#1

Sehnsucht

in Philosophisches und Grübeleien 31.01.2012 13:44
von otto | 637 Beiträge | 645 Punkte

Was treibt die sehnsucht hinter greise fragen
Ins meer der phantasie: versesemantik,
Heulen der hunde, staben, sang der klagen,
Bewegt das leer neugierromantik.
Wohin begleitet menschengeist, verwirrter,
Auf kahlem berg beharrlich weiße krähen,
Und blüht sich astern, winkt dem gruß verirrter,
Dem wandrer ahnungslos, ihm segel blähen?
Wie säumt die seele, schreit in bunten träumen,
Vor ihr das riff, gekuppelt von amphoren:
Jetzt doch, schenkt ein der götter wein, laßt schäumen,
Fort schwebt ihr schiff, verbrennt den strand, verloren.

Das lied führt nie zurück zum trauten hafen,
Wo seine wurzeln in der quelle bettend, schlafen.

zuletzt bearbeitet 31.01.2012 13:46 | nach oben

#2

RE: Sehnsucht

in Philosophisches und Grübeleien 31.01.2012 14:10
von alba | 645 Beiträge | 720 Punkte

also wennn du mich fragst lieber otto

dann seid ihr menschengeister einfach viel zu unkonzentriert. sehnsucht an sich wäre bestens. die treibt einen um und dann voran. aber jäger sollten eine klare zielvorstellung haben. wer gleichzeitig hinter versen hunden weißen krähen - im winterschnee kriegst du dunkle viel besser - und astern her ist läuft gefahr leeer auszugehen.
möglicherweise haben die zeilen genau diese unbeständigkeit menschlicher sehnsucht ja zum gegenstand.

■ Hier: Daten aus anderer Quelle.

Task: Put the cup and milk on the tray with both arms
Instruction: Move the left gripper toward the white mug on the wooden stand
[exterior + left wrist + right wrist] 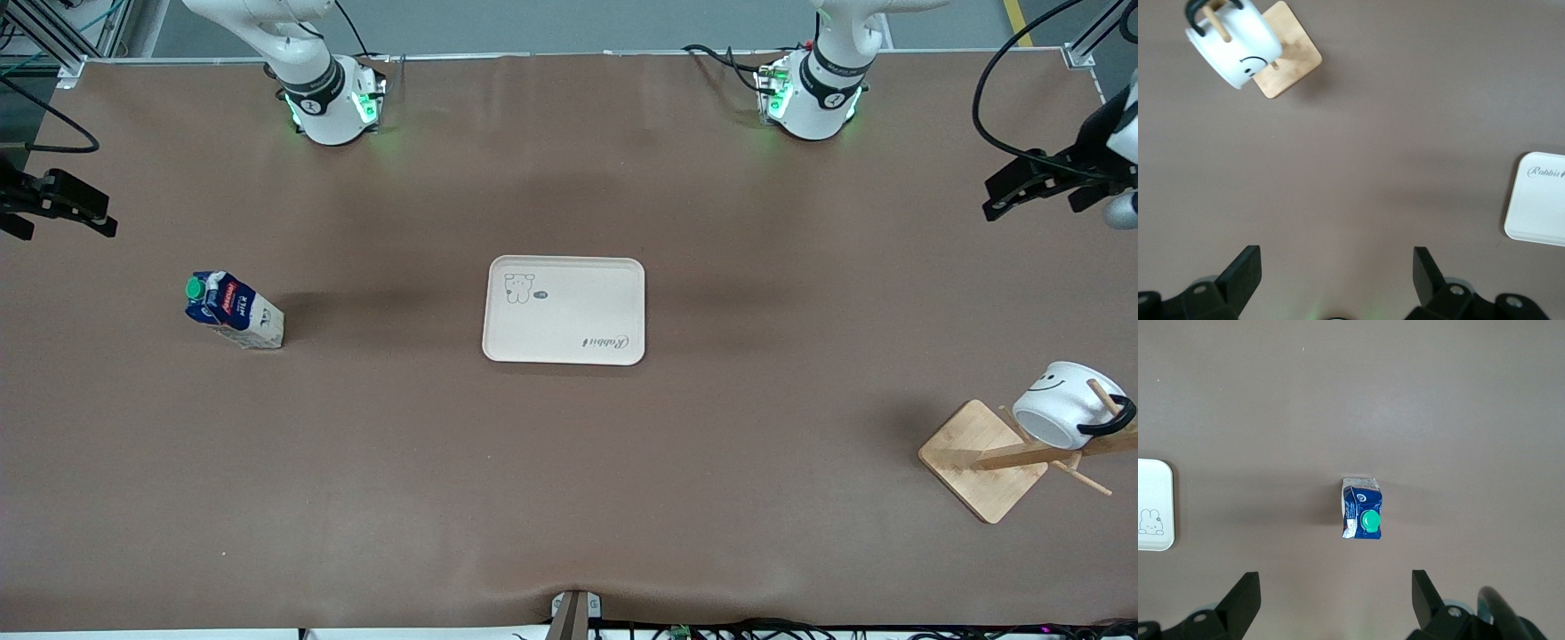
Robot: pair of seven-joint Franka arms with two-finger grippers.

vor z9 hätte ich einen einschnitt gemacht.
was eine menschliche seele säumt da halte ich mich raus. aber die sache mit der kuppel aus amphoren über dem riff halte ich für gewagt. die krüge liegen vermutlich zufrieden und unbelästigt von jeder lyrischen metaphorik auf dem grund des meeres. darüber das götterschiff schwimmt verloren herum aber schwebt wohl kaum durch die lüfte nachdem es zuvor noch den strand verbrannt hat. was aber so da steht und auf meinen schlichtes katzengemüt wirkt diese stelle unfreiwillig komisch.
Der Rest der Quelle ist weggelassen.